Furthermore, we evaluated the in vivo anti‐leukemic activity of E35 using a human LSC‐like KG1a‐R xenotransplantation mouse model. All animal recipients survived at the 10th week during follow‐up after initial treatment with E35. RFP signals were markedly decreased in animals administered E35. Consistently, dramatically decreased rates of human‐derived CD34+CD38− cells in the bone marrow were observed as measured by flow cytometry, concomitant to increased amounts of differentiated myeloid cells in bone marrow smears. Taken together, we provide the preliminary evidence that E35‐mediated anti‐LSC activity can occur in the xenograft model. It has been reported that different events jointly inhibit LSCs in vivo. For example, Ding et al. (2016) showed that alantolactone dose‐dependently induces apoptosis in KG1a cells via suppression of NF‐κB and its downstream target proteins, while its prodrug DMA‐alantolactone could greatly inhibit KG1a xenograft in vivo. Guzman et al. (2007) found that the anti‐LSC activity mediated by the dimethyl‐amino analog of parthenolide in canine models is strongly associated with induced oxidative stress responses and NF‐κB suppression. The latter authors also reported that Histone Deacetylase Inhibitor AR‐42 reduces Hsp90's ability to stabilize its oncogenic effectors, causing enhanced and specific cytotoxicity in LSCs (Guzman et al., 2014). Our findings demonstrated that the therapeutic response to E35 is mediated, at least in part, by differentiation induction in LSCs. However, the underpinning molecular mechanisms still need to be explored under in vitro and in vivo settings.

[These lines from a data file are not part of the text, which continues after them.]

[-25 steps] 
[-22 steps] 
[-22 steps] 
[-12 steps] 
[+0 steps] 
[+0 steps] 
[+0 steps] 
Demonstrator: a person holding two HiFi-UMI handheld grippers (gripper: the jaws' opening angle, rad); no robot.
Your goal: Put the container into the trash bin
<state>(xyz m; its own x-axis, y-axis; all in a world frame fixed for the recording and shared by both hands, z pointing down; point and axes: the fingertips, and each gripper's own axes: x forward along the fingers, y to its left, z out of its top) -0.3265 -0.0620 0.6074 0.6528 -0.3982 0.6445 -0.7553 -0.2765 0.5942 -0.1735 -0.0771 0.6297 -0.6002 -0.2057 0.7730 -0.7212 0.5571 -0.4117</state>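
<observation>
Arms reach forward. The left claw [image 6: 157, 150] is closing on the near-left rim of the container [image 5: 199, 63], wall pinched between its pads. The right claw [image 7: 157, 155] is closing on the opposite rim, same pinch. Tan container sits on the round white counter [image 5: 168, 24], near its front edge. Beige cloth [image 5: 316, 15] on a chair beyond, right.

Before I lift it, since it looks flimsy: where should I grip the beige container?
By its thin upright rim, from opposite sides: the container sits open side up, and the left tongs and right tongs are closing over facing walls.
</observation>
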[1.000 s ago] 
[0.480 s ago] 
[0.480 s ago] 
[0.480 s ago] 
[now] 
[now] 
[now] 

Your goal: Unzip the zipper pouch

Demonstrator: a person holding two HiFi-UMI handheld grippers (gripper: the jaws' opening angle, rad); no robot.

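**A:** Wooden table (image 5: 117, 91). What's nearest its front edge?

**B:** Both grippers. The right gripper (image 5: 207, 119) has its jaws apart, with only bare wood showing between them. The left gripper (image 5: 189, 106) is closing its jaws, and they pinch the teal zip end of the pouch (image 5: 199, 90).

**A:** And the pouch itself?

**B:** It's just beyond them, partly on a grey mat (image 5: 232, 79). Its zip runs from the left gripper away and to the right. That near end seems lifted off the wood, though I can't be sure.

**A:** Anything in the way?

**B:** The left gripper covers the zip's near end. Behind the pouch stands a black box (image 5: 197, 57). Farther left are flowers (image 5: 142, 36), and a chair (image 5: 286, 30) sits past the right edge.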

In summary, we identified E35 as a novel agent that can ablate AL cells at the bulk, stem, and progenitor cell levels. Going forward, further investigation in large animal models may enable greater success in applying this compound to clinical cases.

CONFLICT OF INTERESTS

The authors declare that they have no conflict of interests.

AUTHOR CONTRIBUTIONS

Y. C. initiated the research, performed the experiments, analyzed the data and wrote the manuscript. J. Z. and D. G. performed the experiments. Y. C., N. Z., Y. C., and Z. L. collected patient samples and analyzed some data. W. W. and H. C. assisted with the design and synthesis of E35. D. L. and J. H. provided administrative support. All authors approved the final manuscript.